2. The process as claimed in claim 1, the catalyst used in step (a) selected from mineral acids but not limited to hydrochloric acid or sulfuric acid.
3. The process as claimed in claim 1, the solvent used in step (a) is selected from hydrocarbon solvents but not limited to n-hexane, n-heptane, cyclohexane, petroleum ether, toluene, xylene or mixtures thereof.

4. The process as claimed in claim 1, the base used in step (b) is selected from inorganic bases but not limited to metal carbonates or metal bicarbonates.

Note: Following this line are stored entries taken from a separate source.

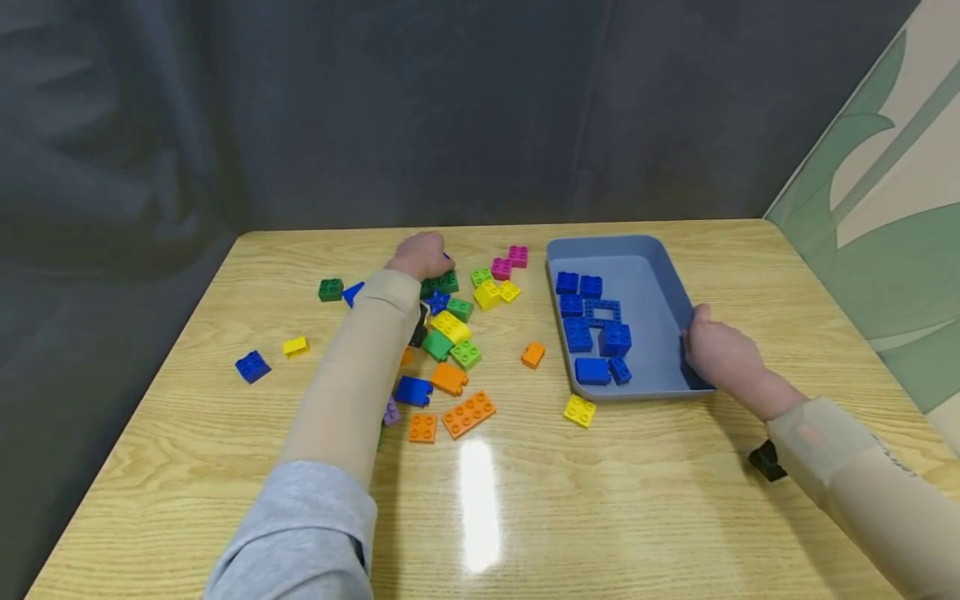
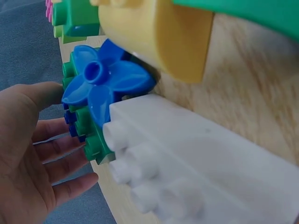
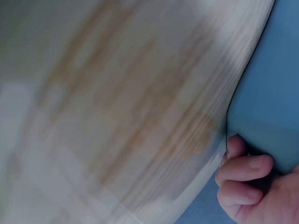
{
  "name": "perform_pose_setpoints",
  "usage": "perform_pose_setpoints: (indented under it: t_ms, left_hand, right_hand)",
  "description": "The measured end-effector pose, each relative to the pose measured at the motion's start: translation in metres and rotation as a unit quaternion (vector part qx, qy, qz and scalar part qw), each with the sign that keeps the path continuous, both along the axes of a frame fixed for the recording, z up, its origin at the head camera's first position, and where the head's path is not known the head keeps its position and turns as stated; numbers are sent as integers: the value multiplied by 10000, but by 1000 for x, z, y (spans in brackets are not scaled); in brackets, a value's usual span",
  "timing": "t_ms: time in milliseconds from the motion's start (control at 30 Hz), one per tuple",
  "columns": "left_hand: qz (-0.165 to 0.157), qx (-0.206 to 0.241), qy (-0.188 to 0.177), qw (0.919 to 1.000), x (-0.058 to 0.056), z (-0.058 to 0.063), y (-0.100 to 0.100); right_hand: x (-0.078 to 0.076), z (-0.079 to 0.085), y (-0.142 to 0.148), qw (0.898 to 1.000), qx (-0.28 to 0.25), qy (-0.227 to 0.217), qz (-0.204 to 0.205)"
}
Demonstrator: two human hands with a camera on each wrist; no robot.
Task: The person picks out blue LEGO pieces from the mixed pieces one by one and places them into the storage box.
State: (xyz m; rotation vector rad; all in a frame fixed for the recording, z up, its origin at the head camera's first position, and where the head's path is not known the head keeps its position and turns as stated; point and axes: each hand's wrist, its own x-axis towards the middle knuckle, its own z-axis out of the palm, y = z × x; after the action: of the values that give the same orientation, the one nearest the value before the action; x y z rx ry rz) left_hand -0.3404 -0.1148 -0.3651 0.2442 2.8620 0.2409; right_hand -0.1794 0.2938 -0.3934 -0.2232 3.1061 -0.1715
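Observation:
My left hand (image 1: 422, 255) reaches to the far side of the brick pile. In the left wrist view its fingers are spread and fairly straight beside a dark blue brick (image 2: 71, 122); whether they touch it is unclear. That brick stands behind a green brick (image 2: 84, 122), with a blue flower piece (image 2: 96, 74) in front. My right hand (image 1: 723, 354) grips the right wall of a grey-blue tray (image 1: 652, 292), its fingers curled over the edge in the right wrist view. Several blue bricks (image 1: 577, 333) lie along the tray's left side.
Mixed bricks surround the left forearm, among them an orange brick (image 1: 468, 414) and a blue brick (image 1: 413, 391). Off to the left lie another blue brick (image 1: 252, 367) and a yellow brick (image 1: 296, 347). One yellow brick (image 1: 579, 411) sits by the tray's front corner. A dark curtain (image 1: 480, 117) hangs behind the table.

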Motion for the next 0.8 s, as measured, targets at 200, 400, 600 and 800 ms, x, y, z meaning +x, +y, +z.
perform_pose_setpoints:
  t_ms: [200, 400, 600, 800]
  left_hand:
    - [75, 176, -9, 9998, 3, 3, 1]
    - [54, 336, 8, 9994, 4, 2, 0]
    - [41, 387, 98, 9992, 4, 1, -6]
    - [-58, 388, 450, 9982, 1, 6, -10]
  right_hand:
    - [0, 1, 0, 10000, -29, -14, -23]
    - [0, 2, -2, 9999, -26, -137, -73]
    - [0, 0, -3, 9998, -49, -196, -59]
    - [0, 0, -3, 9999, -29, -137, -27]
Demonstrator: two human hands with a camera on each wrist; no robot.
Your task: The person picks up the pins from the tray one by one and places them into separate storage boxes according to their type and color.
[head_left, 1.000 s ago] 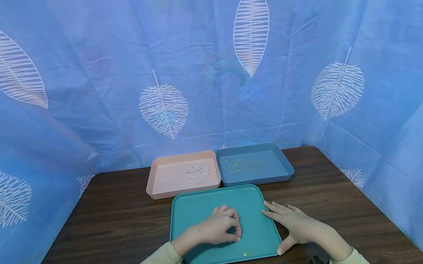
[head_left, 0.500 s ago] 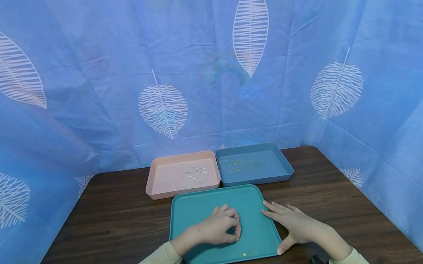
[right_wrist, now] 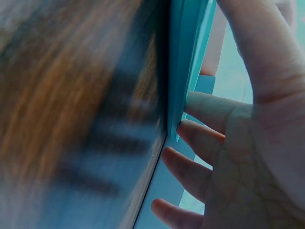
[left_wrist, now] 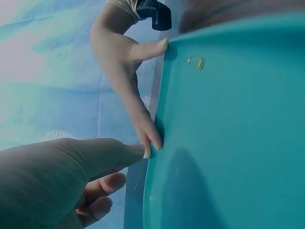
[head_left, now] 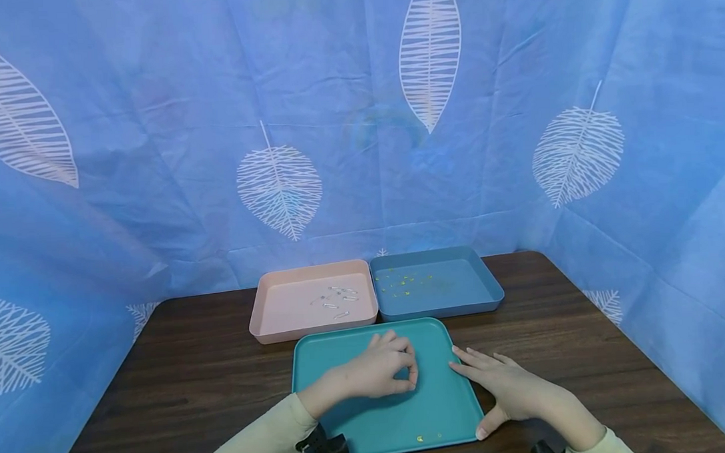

5. The process as claimed in claim 1, the solvent used in step (b) is selected from polar-aprotic solvents but not limited to dimethylacetamide (DMAc), dimethylformamide (DMF), dimethyl sulfoxide (DMSO), N-methylpyrrolidone (NMP) or mixtures thereof.

6. A process for the preparation of DHPPA terfuryl ester of formula-3, comprising:
reacting (R)-2-(4-hydroxyphenoxy) propanoic acid of formula-2 with terfuryl alcohol in the presence of a catalyst in a solvent to provide DHPPA terfuryl ester of formula-3.

7. The process as claimed in claim 6, the catalyst used in step (a) selected from mineral acids but not limited to hydrochloric acid or sulfuric acid.
8. The process as claimed in claim 6, the solvent used in step (a) is selected from hydrocarbon solvents but not limited to n-hexane, n-heptane, cyclohexane, petroleum ether, toluene, xylene or mixtures thereof.